Я в детстве просто умирал, как мне самокат хотелось!

Мне даже слово «самокат» казалось волшебным. Я в нем никакого «само-катания» не слышал, это было цельное слово, круглое такое, как бы заграничное, потому что такие недостижимые вещи бывают только за границей. Хотя, конечно, самокат, он же и чистый самодел. Даже этот звук, когда самокат катится, до сих пор, как вспомню, сердце замирает. Этот звук тройной: громче всего подшипники по асфальту дребезжат, звонко, дробно, плюс к тому шарканье, это он ногой отталкивается, а на поворотах или если яма, дощечки глухо погрохивают, перебивают ритм. Весело! Хотя мне-то весело не бывало, каждый раз приходилось клянчить, у нас во дворе такие сучары жили, намучают, пока дадут прокатиться. У меня даже два больших подшипника было, я у матери папиросы таскал и выменял, только дощечек негде было взять, а главное, сделать было некому, отец от нас рано ушел.

И вот они здесь появились, но это, конечно, не то. Легонькие, гладенькие, чистенькие, металл блестит, колеса из толстого пластика и звука никакого не дают – главный вкус из них вынут, как семечки из здешнего арбуза. Одно слово, коркинет, как их здесь называют. Корки нет и вкуса нет.

Но Ицик ничего лучшего не знает и в полном восторге. Подкатил прямо к дверям квартиры и такой мне запустил звонок, я чуть не уронил кастрюлю с супом. Хотел не открывать, но сообразил, что это, наверно, он.

На пороге один раз оттолкнулся и через весь салон въехал прямо в кухню.

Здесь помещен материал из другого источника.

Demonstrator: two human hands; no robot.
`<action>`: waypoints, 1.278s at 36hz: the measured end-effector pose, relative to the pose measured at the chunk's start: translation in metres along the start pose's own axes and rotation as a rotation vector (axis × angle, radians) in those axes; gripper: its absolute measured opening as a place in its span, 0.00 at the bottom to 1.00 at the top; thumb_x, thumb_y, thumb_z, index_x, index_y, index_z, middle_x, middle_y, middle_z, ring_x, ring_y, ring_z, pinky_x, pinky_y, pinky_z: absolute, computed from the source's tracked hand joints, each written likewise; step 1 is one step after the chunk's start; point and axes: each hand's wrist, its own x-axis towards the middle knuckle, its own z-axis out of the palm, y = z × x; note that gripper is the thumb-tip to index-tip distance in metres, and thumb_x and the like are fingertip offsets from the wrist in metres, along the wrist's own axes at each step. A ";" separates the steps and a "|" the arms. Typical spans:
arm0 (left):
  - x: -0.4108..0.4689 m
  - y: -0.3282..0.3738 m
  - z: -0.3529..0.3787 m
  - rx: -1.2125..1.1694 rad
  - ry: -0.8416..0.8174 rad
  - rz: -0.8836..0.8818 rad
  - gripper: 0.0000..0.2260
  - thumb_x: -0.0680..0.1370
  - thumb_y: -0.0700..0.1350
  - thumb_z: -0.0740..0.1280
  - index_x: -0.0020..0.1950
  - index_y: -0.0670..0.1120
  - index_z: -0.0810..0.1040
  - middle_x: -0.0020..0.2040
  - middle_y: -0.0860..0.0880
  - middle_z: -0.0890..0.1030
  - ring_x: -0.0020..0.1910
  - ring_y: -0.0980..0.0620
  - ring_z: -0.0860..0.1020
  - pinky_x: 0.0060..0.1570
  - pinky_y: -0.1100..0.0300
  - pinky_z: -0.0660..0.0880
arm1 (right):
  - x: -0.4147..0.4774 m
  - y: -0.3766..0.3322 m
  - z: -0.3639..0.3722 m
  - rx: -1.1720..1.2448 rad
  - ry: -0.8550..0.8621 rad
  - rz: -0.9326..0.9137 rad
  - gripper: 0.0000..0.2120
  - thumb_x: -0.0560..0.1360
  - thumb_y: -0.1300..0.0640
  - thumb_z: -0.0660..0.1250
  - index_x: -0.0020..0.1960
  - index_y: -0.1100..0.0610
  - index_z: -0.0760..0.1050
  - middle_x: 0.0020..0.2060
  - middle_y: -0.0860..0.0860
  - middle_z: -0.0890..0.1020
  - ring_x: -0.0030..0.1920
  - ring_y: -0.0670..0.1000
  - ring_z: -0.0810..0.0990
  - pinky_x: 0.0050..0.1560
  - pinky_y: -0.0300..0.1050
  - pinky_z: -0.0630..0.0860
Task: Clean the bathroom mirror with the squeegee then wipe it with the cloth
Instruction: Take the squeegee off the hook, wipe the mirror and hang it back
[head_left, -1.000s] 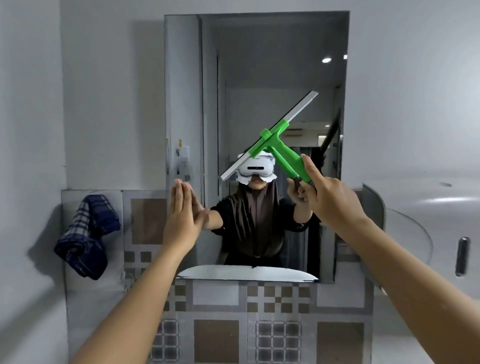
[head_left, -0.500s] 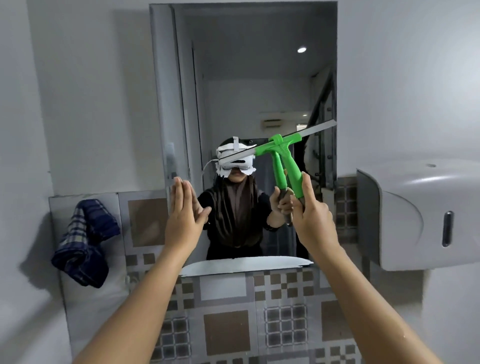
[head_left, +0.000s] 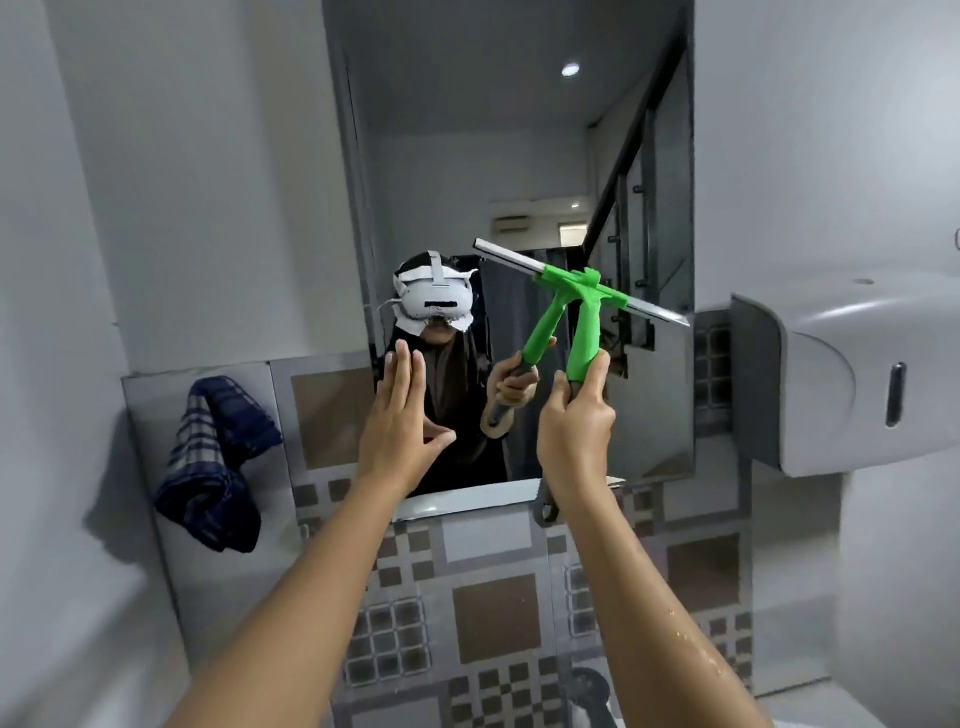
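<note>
- Grey bathroom walls frame one mirror (head_left: 519, 156), its top edge cut off by the frame, its lower edge meeting a patterned tile band (head_left: 493, 597).
- One green squeegee (head_left: 584, 322) lies with its blade against the glass, slanting down to the right, the blade's right tip at the mirror's right edge.
- One checked cloth (head_left: 218, 462) hangs on the tiled wall left of the mirror, well apart from both hands.
- One grey dispenser (head_left: 841, 379) juts out just right of the mirror, narrowing room on that side.
- Right hand (head_left: 574, 431) is wrapped around the squeegee handle, thumb up along it; the handle's lower end is hidden in the fist.
- Left hand (head_left: 400, 426) is flat, fingers straight and together, empty, at the mirror's lower left corner; whether it touches the glass is unclear.
</note>
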 end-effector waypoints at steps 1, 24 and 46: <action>-0.002 0.002 0.002 -0.015 -0.001 0.017 0.50 0.71 0.53 0.71 0.74 0.46 0.34 0.75 0.49 0.34 0.74 0.50 0.36 0.69 0.49 0.64 | -0.001 -0.003 0.002 0.022 0.005 0.008 0.26 0.80 0.54 0.54 0.75 0.51 0.48 0.33 0.51 0.73 0.35 0.53 0.75 0.37 0.49 0.73; -0.050 -0.005 0.045 -0.192 0.103 0.035 0.46 0.69 0.45 0.74 0.75 0.39 0.46 0.76 0.41 0.47 0.76 0.45 0.46 0.67 0.46 0.67 | -0.048 -0.014 0.048 -0.409 -0.203 -0.259 0.27 0.80 0.48 0.50 0.75 0.50 0.44 0.44 0.57 0.80 0.41 0.58 0.78 0.36 0.46 0.67; -0.082 0.033 0.092 -0.310 0.311 -0.302 0.35 0.78 0.50 0.62 0.75 0.43 0.43 0.77 0.45 0.44 0.76 0.49 0.44 0.73 0.53 0.55 | 0.027 0.032 -0.030 -0.756 -0.269 -0.853 0.25 0.73 0.62 0.67 0.69 0.58 0.67 0.38 0.62 0.81 0.20 0.58 0.74 0.22 0.28 0.49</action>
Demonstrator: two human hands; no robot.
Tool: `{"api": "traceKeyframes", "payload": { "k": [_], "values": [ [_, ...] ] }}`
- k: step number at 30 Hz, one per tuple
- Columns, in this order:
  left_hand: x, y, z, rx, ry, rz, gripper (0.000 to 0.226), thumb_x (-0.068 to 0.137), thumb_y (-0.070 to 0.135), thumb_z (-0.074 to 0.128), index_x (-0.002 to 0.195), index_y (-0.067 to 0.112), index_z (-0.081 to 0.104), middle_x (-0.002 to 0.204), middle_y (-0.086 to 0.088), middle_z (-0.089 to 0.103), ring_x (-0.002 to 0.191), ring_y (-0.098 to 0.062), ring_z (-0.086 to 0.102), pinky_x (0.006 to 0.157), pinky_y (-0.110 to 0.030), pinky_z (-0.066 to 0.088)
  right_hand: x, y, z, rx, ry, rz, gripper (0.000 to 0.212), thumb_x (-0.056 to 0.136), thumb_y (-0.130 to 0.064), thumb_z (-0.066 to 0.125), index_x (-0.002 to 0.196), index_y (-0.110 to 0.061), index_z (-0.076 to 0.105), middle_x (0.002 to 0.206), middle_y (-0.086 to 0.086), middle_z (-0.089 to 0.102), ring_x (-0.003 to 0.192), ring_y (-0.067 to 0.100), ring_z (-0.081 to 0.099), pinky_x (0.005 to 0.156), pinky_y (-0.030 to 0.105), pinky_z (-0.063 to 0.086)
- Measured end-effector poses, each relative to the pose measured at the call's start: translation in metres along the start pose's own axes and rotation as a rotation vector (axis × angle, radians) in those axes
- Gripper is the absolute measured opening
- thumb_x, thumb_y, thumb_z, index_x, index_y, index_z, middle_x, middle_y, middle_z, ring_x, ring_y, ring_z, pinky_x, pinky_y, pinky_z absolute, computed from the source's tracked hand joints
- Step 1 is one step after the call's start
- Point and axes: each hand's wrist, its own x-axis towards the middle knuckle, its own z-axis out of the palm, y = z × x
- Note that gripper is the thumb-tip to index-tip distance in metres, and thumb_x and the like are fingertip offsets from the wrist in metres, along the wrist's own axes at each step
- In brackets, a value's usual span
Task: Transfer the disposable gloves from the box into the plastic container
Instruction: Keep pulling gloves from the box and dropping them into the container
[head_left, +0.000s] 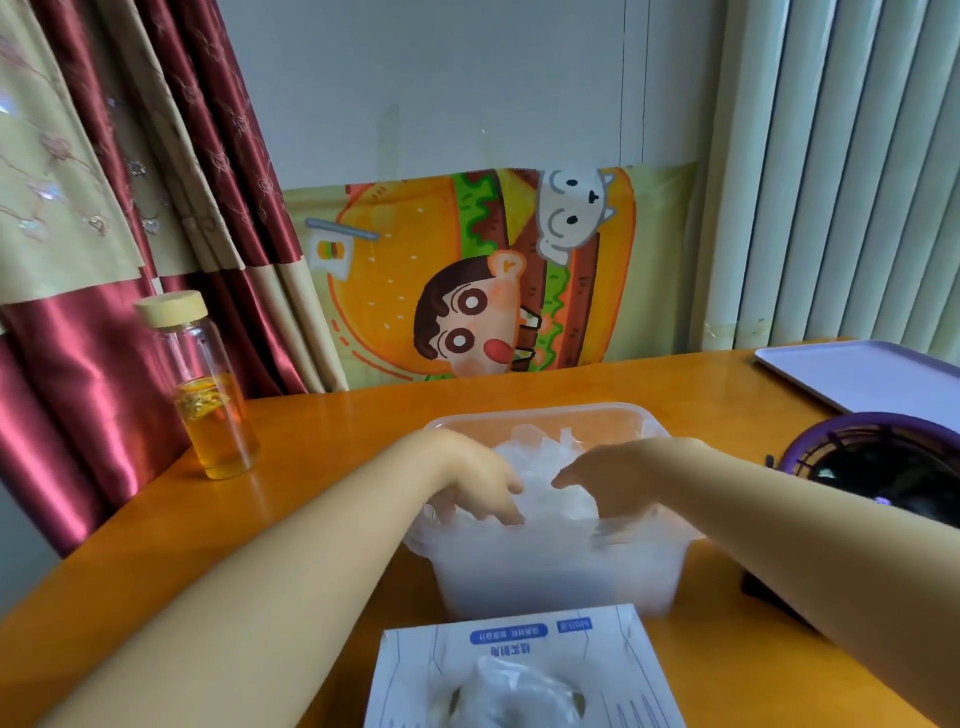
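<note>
A clear plastic container (540, 411) stands mid-table, heaped with crumpled translucent disposable gloves (551, 457). Both my hands reach down into it. My left hand (480, 486) has its fingers spread and pointing down, the tips touching the glove pile near the front wall. My right hand (610, 475) sits just to the right, thumb pointing left, its fingers sunk into the gloves and hidden behind the cloudy wall. The white and blue glove box (524, 652) lies at the near edge, with a tuft of gloves (514, 693) sticking out of its opening.
A glass bottle (213, 410) of amber liquid with a pale lid stands at the table's left corner. A lilac tray (872, 379) lies at the far right, and a purple-rimmed black round object (883, 462) sits close beside the container. Curtains and a cartoon cloth back the table.
</note>
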Motion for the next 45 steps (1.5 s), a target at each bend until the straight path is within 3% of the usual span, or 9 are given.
{"api": "traceKeyframes", "payload": {
  "k": [2, 5, 10, 13, 18, 24, 29, 37, 45],
  "values": [
    [-0.022, -0.002, -0.008, -0.068, 0.068, 0.032, 0.055, 0.100, 0.028, 0.046, 0.151, 0.021, 0.027, 0.151, 0.001, 0.038, 0.134, -0.021, 0.043, 0.104, -0.036, 0.045, -0.017, 0.002, -0.010, 0.052, 0.033, -0.009, 0.068, 0.086, -0.032, 0.066, 0.145, -0.022, 0.034, 0.148, 0.000, 0.036, 0.110, 0.021, 0.055, 0.088, 0.029, 0.052],
    [-0.058, -0.006, -0.013, -0.044, 0.242, 0.114, 0.045, 0.101, 0.023, 0.045, 0.145, 0.022, 0.040, 0.145, 0.007, 0.045, 0.127, -0.012, 0.048, 0.102, -0.027, 0.043, -0.045, 0.000, -0.023, 0.057, 0.240, -0.057, 0.054, 0.086, -0.033, 0.066, 0.136, -0.020, 0.050, 0.136, -0.001, 0.053, 0.115, 0.018, 0.055, 0.100, 0.028, 0.043],
    [-0.114, -0.006, 0.025, -0.243, 0.630, 0.309, 0.028, 0.095, 0.023, 0.056, 0.122, 0.032, 0.059, 0.112, 0.019, 0.062, 0.094, 0.006, 0.056, 0.076, -0.009, 0.044, -0.104, -0.031, -0.017, 0.255, 0.638, -0.229, 0.019, 0.087, -0.031, 0.066, 0.104, -0.026, 0.069, 0.089, -0.018, 0.062, 0.071, -0.003, 0.056, 0.065, 0.008, 0.045],
    [-0.131, -0.004, 0.070, -0.366, 0.582, 0.365, 0.023, 0.090, 0.030, 0.064, 0.111, 0.039, 0.060, 0.101, 0.025, 0.061, 0.089, 0.011, 0.058, 0.074, -0.009, 0.047, -0.123, -0.052, 0.016, 0.350, 0.518, -0.320, 0.022, 0.084, -0.035, 0.068, 0.105, -0.029, 0.067, 0.092, -0.018, 0.064, 0.082, 0.002, 0.062, 0.075, 0.018, 0.052],
    [-0.112, -0.005, 0.131, -0.376, 0.599, 0.268, 0.053, 0.085, 0.040, 0.068, 0.133, 0.036, 0.047, 0.123, 0.022, 0.050, 0.109, 0.004, 0.049, 0.093, -0.017, 0.042, -0.106, -0.071, 0.076, 0.576, 0.419, -0.209, 0.049, 0.081, -0.042, 0.069, 0.126, -0.028, 0.053, 0.118, -0.012, 0.058, 0.100, 0.007, 0.057, 0.084, 0.018, 0.047],
    [-0.086, -0.004, 0.175, -0.594, 0.856, 0.220, 0.006, 0.093, 0.030, 0.059, 0.098, 0.028, 0.061, 0.083, 0.014, 0.060, 0.072, -0.001, 0.056, 0.058, -0.008, 0.039, -0.088, -0.072, 0.110, 0.825, 0.586, -0.177, 0.017, 0.088, -0.033, 0.062, 0.086, -0.021, 0.073, 0.083, -0.009, 0.070, 0.075, 0.010, 0.062, 0.063, 0.017, 0.047],
    [-0.086, -0.010, 0.179, -0.721, 1.023, 0.293, 0.011, 0.097, 0.023, 0.052, 0.094, 0.025, 0.063, 0.085, 0.018, 0.062, 0.080, 0.009, 0.056, 0.066, -0.003, 0.042, -0.091, -0.074, 0.113, 1.092, 0.608, -0.184, 0.027, 0.092, -0.039, 0.055, 0.076, -0.022, 0.070, 0.066, -0.011, 0.068, 0.057, -0.001, 0.060, 0.050, 0.008, 0.042],
    [-0.088, -0.022, 0.175, -1.012, 1.016, 0.423, 0.011, 0.095, 0.016, 0.055, 0.102, 0.019, 0.062, 0.100, -0.001, 0.068, 0.094, -0.012, 0.065, 0.081, -0.024, 0.053, -0.088, -0.079, 0.107, 0.871, 0.497, -0.146, 0.002, 0.086, -0.039, 0.064, 0.086, -0.037, 0.064, 0.077, -0.028, 0.060, 0.066, -0.002, 0.062, 0.050, 0.003, 0.041],
    [-0.091, -0.031, 0.172, -1.389, 0.840, 0.497, 0.010, 0.093, 0.022, 0.058, 0.085, 0.018, 0.062, 0.081, 0.005, 0.071, 0.083, -0.012, 0.068, 0.077, -0.032, 0.054, -0.082, -0.080, 0.108, 0.841, 0.579, -0.071, 0.036, 0.096, -0.032, 0.051, 0.079, -0.006, 0.069, 0.072, 0.007, 0.069, 0.060, 0.017, 0.060, 0.048, 0.010, 0.039]
  ]
}}
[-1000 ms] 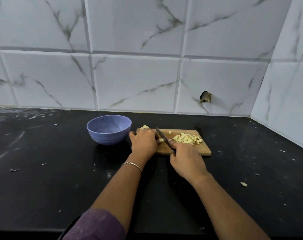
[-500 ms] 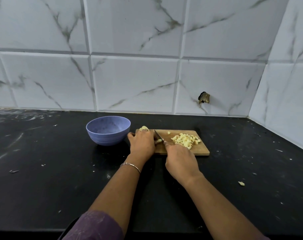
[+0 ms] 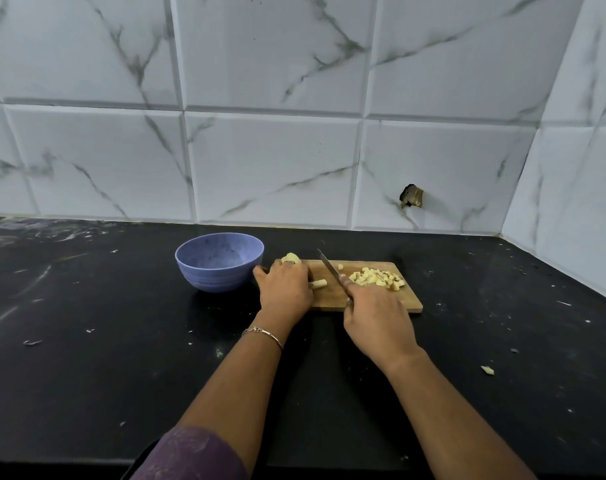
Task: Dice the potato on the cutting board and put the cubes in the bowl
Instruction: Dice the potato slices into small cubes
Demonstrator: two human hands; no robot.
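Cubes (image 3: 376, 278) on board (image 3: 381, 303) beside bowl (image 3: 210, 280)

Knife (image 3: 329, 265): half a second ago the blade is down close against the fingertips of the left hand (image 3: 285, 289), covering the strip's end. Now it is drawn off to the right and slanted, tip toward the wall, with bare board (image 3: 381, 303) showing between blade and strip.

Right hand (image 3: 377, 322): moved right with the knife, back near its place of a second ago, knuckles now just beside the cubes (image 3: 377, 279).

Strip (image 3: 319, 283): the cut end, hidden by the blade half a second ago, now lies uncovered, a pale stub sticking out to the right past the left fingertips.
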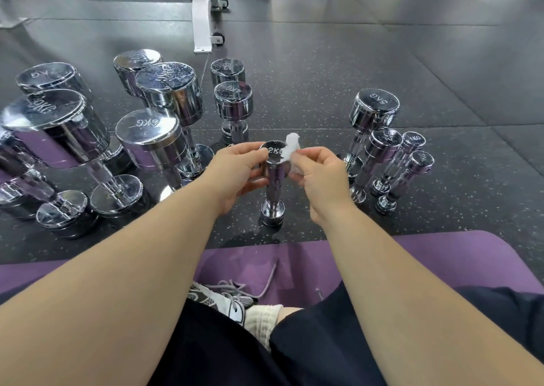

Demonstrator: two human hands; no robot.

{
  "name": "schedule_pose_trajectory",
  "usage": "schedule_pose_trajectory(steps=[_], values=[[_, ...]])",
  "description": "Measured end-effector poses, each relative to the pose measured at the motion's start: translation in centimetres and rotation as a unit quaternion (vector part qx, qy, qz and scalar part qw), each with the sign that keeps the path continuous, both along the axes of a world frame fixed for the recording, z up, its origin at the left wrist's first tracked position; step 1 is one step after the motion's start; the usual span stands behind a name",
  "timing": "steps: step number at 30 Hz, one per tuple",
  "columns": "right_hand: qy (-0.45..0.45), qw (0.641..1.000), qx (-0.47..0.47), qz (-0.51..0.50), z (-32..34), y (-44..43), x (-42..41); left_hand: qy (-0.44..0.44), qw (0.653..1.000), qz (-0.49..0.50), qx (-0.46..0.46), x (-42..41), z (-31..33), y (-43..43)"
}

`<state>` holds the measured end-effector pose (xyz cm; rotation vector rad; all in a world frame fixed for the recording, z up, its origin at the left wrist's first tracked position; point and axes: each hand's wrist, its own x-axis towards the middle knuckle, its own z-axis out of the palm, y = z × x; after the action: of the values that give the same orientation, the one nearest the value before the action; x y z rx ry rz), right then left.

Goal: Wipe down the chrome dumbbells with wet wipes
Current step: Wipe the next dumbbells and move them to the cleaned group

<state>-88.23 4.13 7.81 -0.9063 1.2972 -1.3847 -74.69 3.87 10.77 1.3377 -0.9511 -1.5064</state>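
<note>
1. Chrome 2 kg dumbbell [273, 179] stands upright on the floor just ahead of the purple mat [441, 256].
2. Left hand [235, 176] grips its top head; right hand [321, 176] pinches the wet wipe [290, 147] against it.
3. I judge the top face is being wiped; the handle likely comes next.

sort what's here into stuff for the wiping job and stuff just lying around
In the job: 2KG dumbbell in the left hand; wet wipe in the right hand; the other chrome dumbbells.
Just lying about: purple mat; bench frame; sneaker.
</note>
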Motion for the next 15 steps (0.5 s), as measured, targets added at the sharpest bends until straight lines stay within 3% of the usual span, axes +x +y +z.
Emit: schedule_pose_trajectory(steps=[6, 10, 15], values=[[0.101, 0.995, 0.027, 0.008, -2.7, 1.7, 1.4, 0.004, 1.000, 0.018, -0.001, 0.1, -0.6, 0.1], [0.138, 0.986, -0.061, -0.076, -0.6, 1.0, 0.7, 0.000, 1.000, -0.004, -0.003, 0.1, -0.6, 0.3], [0.279, 0.959, -0.017, 0.057, -0.3, 0.6, -0.1, 0.009, 1.000, 0.002, 0.009, 0.4, -0.6, 0.1]])
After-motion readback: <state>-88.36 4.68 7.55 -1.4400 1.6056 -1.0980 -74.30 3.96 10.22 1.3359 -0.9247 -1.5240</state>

– Михаэль! – кричит. – Михаэль, и всего за двести!

– Да ну, – говорю.

– На рынке! Представляешь себе? Я все магазины обежал, везде триста да двести восемьдесят, и побежал через рынок на Яффо, и вдруг – представляешь? Там дядька из ваших, торгует всякими гребешками, нитками, платочками, все из России, и прямо посередине на веревочке висит – он! Коркинет! И большими буквами – двести!

– Подержанный, что ли?

– Новенький! Он мне в коробке дал, разобранный!

– Ну, молодец, – говорю.

Высыпает на стол горсть денег, все монетами, говорит:

– Сдача. Я ему твои двести отдал, бумажками, а это твое. Здесь шестьдесят семь шекелей, я считал.

Я говорю:

– Ладно уж, держи свои деньги. Мой кредит тебе был ровно двести, на двести и отрабатывать будешь.

Он вместе со своим коркинетом подпрыгнул, развернулся и дал круг по салону. Прикатил обратно, монетки со стола собирает и говорит:

– Хочешь, правду теперь тебе скажу?

– Правду, – говорю, – надо всегда говорить. Воспитывать его не мое дело, но почему при случае ребенку полезное не внушить?

– Ничего я, Михаэль, не видел и не слышал. Ты велел мешки принести, я и принес два, какие были, и все. А сколько привезли, не знаю. И ничего больше не видел. Я даже в окошко не смотрел.

– Так зачем же ты мне голову морочил? Зачем врал? Врать очень нехорошо, неправильно.

Смотрит исподлобья:

– А тебе как надо, чтоб видел или нет?

Вот дьяволенок! Как мне надо, а? Нет, я его все-таки недооценил.

– Мне, – говорю, – надо так, как было на самом деле. Не видел, ну, и нечего было врать. А на коркинет я бы тебе и так дал, если б попросил как следует.

Кивнул и говорит:

– Ну, ладно. Если спросят, я скажу, ничего не видел.

– Дурачок ты, – говорю, – кому это надо тебя спрашивать.